Воспитание феи | страница 44




— Ты поговорил с ним?

— Я подготовил почву для твоего разговора.

Она качает головой. Завтра гости уедут, и я в последний раз должен изображать, будто сплю с ней в нашей комнате — прежде, чем уйти к себе в кабинет. Кого я обманываю?

— Посмотри, что он мне подарил.

Она протягивает мне рисунок. Дом, полный птиц, женщина и мужчина, держащие за руки ребенка, над ними призрак на облаке, чьи слова заключены в огромный пузырь: «С днем рождения, Ингрид!» Я отворачиваюсь. Запахи комнаты, ее одежда на стуле, мой пустой ночной столик и этот рисунок, изображающий счастье... Я отвечаю, стараясь вложить в свои слова минимум агрессивности:

— Тот же, что в прошлом году.

— Да... Но зато как он вручил его! Ты бы видел его лицо сегодня утром... Он пришел в шесть. Я сказала, что ты уже работаешь... Он положил рисунок на твое место и ушел. Николя... прости.

Она прижимается ко мне, кладет голову на плечо. Я не шевелюсь.

— Когда-нибудь я попробую тебе объяснить... А сейчас, прямо сейчас, не могу... Эти три дня, когда я должна была изображать перед всеми...

— А что теперь? Завтра? Что мы будем делать?
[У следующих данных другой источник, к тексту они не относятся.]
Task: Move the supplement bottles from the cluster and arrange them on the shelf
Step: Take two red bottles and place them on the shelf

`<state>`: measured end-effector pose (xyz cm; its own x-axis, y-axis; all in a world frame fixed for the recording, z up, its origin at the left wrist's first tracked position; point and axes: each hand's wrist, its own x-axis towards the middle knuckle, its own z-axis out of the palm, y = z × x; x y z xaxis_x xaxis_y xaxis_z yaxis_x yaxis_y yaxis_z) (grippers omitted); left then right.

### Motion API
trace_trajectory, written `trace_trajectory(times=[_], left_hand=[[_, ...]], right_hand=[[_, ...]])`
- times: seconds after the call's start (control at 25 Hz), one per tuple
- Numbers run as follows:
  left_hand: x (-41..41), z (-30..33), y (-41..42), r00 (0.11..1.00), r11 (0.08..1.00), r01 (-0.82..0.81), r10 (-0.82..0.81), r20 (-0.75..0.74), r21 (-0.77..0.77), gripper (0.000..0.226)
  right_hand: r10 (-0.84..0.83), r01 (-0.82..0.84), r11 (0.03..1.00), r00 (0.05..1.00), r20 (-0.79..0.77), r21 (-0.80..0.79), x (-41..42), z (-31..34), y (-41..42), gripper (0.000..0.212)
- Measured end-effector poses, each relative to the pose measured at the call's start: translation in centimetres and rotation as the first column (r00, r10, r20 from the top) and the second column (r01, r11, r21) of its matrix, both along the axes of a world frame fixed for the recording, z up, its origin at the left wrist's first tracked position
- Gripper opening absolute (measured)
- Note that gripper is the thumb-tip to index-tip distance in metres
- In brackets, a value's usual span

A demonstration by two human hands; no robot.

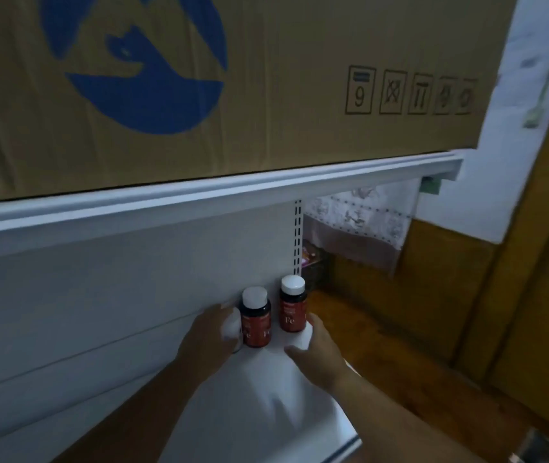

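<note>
Two bare forearms come up from the bottom edge, with no sleeve, watch or ring showing. The left hand (208, 332) and right hand (316, 354) are ungloved, their fingers (313, 320) blurred in dim light.

i see a white shelf (266, 389) in front of me. two small dark bottles stand on it, far back by the white back wall. both stand straight up and have white caps and red labels. the left bottle (255, 317) is a bit closer to me. the right bottle (293, 304) is just beside it, with a thin gap between them, near the right end of the shelf. above is a second white shelf (199, 198). a big brown box (266, 78) with a blue picture sits right on top of it.
</note>
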<state>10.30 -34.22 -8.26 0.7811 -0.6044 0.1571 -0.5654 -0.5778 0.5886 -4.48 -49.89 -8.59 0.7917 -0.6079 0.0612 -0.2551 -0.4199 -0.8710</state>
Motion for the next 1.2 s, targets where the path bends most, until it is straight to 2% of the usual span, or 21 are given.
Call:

Мне более не удается сдерживать гнев. Слишком тяжело притворяться. Она отстраняется. Губы что-то шепчут, на глазах слезы, не знает, куда девать руки... Стук в дверь. Я рывком распахиваю ее. Мадам Тиннеман. Не допускающим возражений тоном она спрашивает, не помешала ли нам, и уточняет, протянув дочери конверт, что не хотела, чтобы люди воображали... Я соглашаюсь. Внимание, которое я уделяю ей все три дня, выбило ее из колеи. Эта дородная валлонка с шиньоном в форме раковины, воротником, застегнутым на серебряный крест, изъясняющаяся лишь с помощью одних многоточий, этим летом вдруг необычайно заинтересовала меня, как будто ее недомолвки могут помочь мне разгадать недомолвки ее дочери.

В подарочном конверте лежат два билета туда и обратно на рейс «Париж — Венеция» без указания даты. Опять эти обходные маневры, чтобы заполучить Рауля, который не желает ездить к ней в Намюр, потому что там скучно. Я пытаюсь изобразить подобие улыбки, размышляя, не сказать ли теще, что на сей раз, если уж она хочет принять у себя кого-то из нас троих, то этим кем-то буду я. Ингрид целует ее, я тоже. Она преуменьшает значимость подарка, мы протестуем. «Не стоит благодарностей, Николя. Видите ли, когда женщине сорок пять, вам снова будет хорошо спать вдвоем».

Она закрывает за собой дверь. Ингрид напряженно проводит рукой по волосам, ее затылок словно окаменел, так случается каждый раз, когда она говорит с матерью. В их семье было две вдовы: мать и дочь. В день нашей свадьбы мадам Тиннеман обронила одну из своих обычных фраз: «Надеюсь, что вас-то она все-таки сохранит».